İktisadi anlamda, kalkınma geleneksel olarak, bir ülkenin üretiminin nüfusunun artış hızından daha hızlı bir oranda artmasını sağlamak için kişi başına düşen gelir artış oranlarının elde edilmesi anlamına gelmektedir. Kişi başına düşen “reel” büyüme düzeyleri ve gayri safi milli gelir (GNI) (kişi başına GSMH parasal eksi enflasyonu) nüfusun genel ekonomik refahını – ortalama bir vatandaşın tüketim ve yatırım yapması için reel mal ve hizmetlerin ne kadarı mevcut olduğunu- ölçmek için kullanılır.
Kalkınma stratejileri genellikle tarım ve kırsal kalkınma pahasına hızlı sanayileşmeye odaklanmıştır. Hızlı sanayileşme yüzünden; yoksullukla mücadele, ayırımcılık, işsizlik sorunları, gelir dağılımı- büyüme görevleri – ikinci sırada kalmıştır.
Kalkınmaya yeni bir yaklaşım olarak Amartya Sen “kapasite yaklaşımı”nı ortaya çıkarmıştır. Sen’e göre kalkınma, insan hayatının iyileştirilmesine ve özgürlüğün gelişmesine daha çok odaklanmalıdır. Geleneksel iktisadi kalkınma görüşündeki gelir/tüketim/fayda anlayışı yerine sahip olunan kapasite ve özgürlük mutluluğu göstermektedir.
Sen, kapasiteyi “bir kişinin işlevlerin seçimi konusunda sahip olduğu özgürlük, kişisel özellikleri (özelliklerin işlevlere dönüştürülmesi) ve sahip olduğu mallar üzerindeki yetkisi” olarak tanımlamaktadır.

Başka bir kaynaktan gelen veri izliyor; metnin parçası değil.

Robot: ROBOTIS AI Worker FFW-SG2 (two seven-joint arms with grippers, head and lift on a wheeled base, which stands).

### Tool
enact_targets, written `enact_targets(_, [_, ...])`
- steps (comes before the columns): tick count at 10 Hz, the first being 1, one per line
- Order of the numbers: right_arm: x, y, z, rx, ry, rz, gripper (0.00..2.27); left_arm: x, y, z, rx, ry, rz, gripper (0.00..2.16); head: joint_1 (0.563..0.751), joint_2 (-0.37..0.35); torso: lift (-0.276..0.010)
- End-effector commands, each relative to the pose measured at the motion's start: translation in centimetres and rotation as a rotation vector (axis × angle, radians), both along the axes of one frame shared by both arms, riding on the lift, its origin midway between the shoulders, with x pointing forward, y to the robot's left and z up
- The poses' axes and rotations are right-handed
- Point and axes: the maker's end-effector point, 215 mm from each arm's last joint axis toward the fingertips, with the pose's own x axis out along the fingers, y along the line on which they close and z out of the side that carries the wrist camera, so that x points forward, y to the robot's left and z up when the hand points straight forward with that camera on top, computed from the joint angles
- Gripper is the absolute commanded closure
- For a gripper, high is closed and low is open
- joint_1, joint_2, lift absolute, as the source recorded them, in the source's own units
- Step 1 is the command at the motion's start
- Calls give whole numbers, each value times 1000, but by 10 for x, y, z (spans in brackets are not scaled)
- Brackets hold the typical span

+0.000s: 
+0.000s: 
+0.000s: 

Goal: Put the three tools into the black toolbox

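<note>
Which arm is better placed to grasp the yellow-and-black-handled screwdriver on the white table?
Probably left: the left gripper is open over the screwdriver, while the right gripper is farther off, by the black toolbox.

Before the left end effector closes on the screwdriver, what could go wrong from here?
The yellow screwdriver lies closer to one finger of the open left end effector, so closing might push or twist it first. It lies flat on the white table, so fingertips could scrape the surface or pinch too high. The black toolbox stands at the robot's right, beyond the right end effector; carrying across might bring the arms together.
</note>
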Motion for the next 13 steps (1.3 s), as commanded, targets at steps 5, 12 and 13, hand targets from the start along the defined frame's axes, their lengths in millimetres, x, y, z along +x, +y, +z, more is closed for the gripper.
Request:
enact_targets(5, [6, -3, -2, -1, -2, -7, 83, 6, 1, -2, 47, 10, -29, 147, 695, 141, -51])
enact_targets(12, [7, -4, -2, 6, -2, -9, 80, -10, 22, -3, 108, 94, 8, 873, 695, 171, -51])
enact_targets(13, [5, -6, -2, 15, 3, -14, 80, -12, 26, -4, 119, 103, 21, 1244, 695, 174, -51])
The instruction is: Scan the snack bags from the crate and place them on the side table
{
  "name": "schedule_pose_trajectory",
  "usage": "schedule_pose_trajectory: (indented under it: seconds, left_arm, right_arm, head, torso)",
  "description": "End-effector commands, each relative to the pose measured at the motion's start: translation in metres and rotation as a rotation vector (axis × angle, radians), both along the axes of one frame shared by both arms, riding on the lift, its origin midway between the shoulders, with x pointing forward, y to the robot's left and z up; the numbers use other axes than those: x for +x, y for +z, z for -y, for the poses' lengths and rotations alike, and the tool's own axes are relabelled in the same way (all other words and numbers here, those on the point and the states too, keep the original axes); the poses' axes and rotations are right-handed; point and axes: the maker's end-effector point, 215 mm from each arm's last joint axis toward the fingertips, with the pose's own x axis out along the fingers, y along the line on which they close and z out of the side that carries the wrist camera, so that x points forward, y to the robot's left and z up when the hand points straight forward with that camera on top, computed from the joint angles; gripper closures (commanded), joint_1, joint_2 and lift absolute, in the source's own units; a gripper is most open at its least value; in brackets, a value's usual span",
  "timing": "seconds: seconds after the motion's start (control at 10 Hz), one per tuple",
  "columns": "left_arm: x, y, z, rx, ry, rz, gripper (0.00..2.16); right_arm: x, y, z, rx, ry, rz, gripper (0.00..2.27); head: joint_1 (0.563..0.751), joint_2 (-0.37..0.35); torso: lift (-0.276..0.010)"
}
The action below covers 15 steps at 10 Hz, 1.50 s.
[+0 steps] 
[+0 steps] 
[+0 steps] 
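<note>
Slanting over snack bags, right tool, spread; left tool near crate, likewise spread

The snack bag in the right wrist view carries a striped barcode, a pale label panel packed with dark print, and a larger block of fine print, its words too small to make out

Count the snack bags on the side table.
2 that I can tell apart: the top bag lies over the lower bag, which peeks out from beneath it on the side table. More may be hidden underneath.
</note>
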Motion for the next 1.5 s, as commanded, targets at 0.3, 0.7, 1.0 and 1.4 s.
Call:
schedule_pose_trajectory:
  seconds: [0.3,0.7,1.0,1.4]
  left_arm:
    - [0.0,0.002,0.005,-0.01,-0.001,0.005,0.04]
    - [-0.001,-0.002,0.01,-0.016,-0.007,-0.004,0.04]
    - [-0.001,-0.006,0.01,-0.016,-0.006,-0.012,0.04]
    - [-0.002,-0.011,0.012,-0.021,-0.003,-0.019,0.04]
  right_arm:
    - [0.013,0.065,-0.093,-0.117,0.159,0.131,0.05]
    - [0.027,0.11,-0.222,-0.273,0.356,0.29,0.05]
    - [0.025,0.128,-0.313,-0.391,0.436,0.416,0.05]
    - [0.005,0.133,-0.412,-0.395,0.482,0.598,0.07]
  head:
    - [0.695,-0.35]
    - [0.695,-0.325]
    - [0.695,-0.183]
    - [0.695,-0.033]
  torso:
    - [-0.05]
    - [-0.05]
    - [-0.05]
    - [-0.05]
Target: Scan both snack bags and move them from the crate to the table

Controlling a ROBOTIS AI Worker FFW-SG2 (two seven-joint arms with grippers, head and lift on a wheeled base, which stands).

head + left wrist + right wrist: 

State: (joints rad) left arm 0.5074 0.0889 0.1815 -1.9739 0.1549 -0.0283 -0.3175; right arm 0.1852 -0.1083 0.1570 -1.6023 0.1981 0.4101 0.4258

Sen’in bakış açısı, kalkınma ekonomistlerinin neden sağlık ve eğitime ve daha yakın zamanda sosyal içerme ve güçlendirme konularına çok fazla önem verdiklerini açıklamaya yardımcı olmaktadır ve yüksek gelir seviyesine sahip ancak düşük sağlık ve eğitim standartlarına sahip ülkelerden “gelişmeden büyüme durumu” olarak bahsetmiştir. Gerçek gelir esastır, ancak malların özelliklerini işlevlere dönüştürmek için kesinlikle gelir kadar sağlık ve eğitim de gereklidir.
Hicks ve Streeten, ekonomik kalkınma göstergelerini ekonomik ve sosyal değişkenler olarak ele almışlardır. Doğumda beklenen yaşam süresi, kalori tüketimi, bebek ölüm oranı, ilkokula kayıt olma oranı, okur yazarlık oranı, oda başına düşen kişi sayısı(kentsel) ve içme suyu bulunmayan konut birimleri(%) sosyal değişkenler olarak ele alınmıştır. Ekonomik değişkenler olarak ise gazete tüketimi, otomobiller, radyo alıcıları, elektrik tüketimi ve enerji tüketimi kullanılmıştır.
Ekonomik kalkınmanın ölçülmesinde kişi başı gelir düzeyi, fiziksel yaşam kalitesi endeksi ve insani kalkınma endeksi başlıca kullanılan değişkenlerdir.